UPDATE: I finally found a way around the computer glitches that were hampering communication with Dr. Hopkins and had a good talk with him late this afternoon. The District, for the time being, is “standing down” on implementation of use of armed staff. It will be watching to see what the Arkansas Board of Private Investigators and Private Security Agencies does at its future meetings on continuing to uphold its earlier grants of licenses or revoke them in light of the opinion. If Clarksville’s is revoked, Hopkins said, then the district will confer with counsel about whether to challenge it. But he said, realistically, that a legislative solution was the most likely course of action.

He said he’d put a pencil to costs today and tallied $68,000 spent on training and stipends and travel. But he emphasized that cost was a startup cost and wouldn’t continue each year.

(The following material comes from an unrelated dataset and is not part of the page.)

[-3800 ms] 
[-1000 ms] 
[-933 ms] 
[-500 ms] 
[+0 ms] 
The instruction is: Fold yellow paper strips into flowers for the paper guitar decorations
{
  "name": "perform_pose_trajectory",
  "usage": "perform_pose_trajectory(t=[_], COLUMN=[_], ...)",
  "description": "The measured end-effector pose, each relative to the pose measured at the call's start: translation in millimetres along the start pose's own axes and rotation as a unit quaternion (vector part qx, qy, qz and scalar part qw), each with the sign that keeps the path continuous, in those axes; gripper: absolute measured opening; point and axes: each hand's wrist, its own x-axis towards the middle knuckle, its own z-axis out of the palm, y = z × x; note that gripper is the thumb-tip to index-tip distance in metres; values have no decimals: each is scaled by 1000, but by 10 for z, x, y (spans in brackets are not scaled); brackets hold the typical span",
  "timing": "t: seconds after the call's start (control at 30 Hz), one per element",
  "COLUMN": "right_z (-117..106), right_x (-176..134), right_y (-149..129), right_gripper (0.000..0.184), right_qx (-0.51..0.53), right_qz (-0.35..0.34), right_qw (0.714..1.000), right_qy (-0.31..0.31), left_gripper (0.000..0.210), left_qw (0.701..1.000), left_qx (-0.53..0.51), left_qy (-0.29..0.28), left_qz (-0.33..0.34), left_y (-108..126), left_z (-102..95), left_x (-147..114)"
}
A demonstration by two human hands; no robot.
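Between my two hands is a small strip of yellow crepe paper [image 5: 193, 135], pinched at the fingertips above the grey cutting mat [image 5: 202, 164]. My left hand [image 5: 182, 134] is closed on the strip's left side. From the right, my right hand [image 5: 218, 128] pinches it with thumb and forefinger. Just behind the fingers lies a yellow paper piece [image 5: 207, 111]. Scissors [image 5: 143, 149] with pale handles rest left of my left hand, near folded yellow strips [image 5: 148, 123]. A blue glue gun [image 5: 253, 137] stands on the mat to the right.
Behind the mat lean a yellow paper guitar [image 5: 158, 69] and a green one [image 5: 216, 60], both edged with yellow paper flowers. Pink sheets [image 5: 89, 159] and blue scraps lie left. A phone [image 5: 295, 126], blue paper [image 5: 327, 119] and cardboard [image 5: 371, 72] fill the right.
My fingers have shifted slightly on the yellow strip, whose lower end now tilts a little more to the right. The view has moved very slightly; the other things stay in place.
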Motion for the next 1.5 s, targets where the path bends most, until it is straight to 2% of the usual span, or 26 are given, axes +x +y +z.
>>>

Hopkins said he tends to think the part of the law that the attorney general opinion addressed — licensing for “private businesses” — wasn’t meant to bar public agencies from having their own staff as armed security, but to distinguish between security agencies that rent officers to business and businesses that employ their own staff members to be armed security. In his view, the district has a license and its employees are commissioned, and trained far beyond the level required for a simple security guard, including with instruction from SWAT experts. Several other districts have been similarly licensed, but Clarksville proposed the most expansive use of the power to date.

“We tried to put together a program where we had really competent people with excellent training to work with the police on how to handle a situation if something occurred,” he said. “We were trying to do it right.”

Hopkins said he’d e-mailed all his “team members” and informed them not to bring guns on campus. “We’re in a holding position. We’re waiting to see what the commission is going to do.” He said the district respected the attorney general’s opinion and would follow it as law for the time being.

Hopkins talked at length about the steps the district had taken in planning, including coordination with the police chief and local prosecuting attorney.


“We weren’t trying to get attention,” Hopkins said. “All we wanted to do was put together a plan that gave our kids an extra layer of protection.”

Hopkins raised the question of whether the opinion could create a public for publicly operated hospitals that employ staff members for armed security. They don’t face the additional complication, however, of being a school, where laws specifically address guns on campus.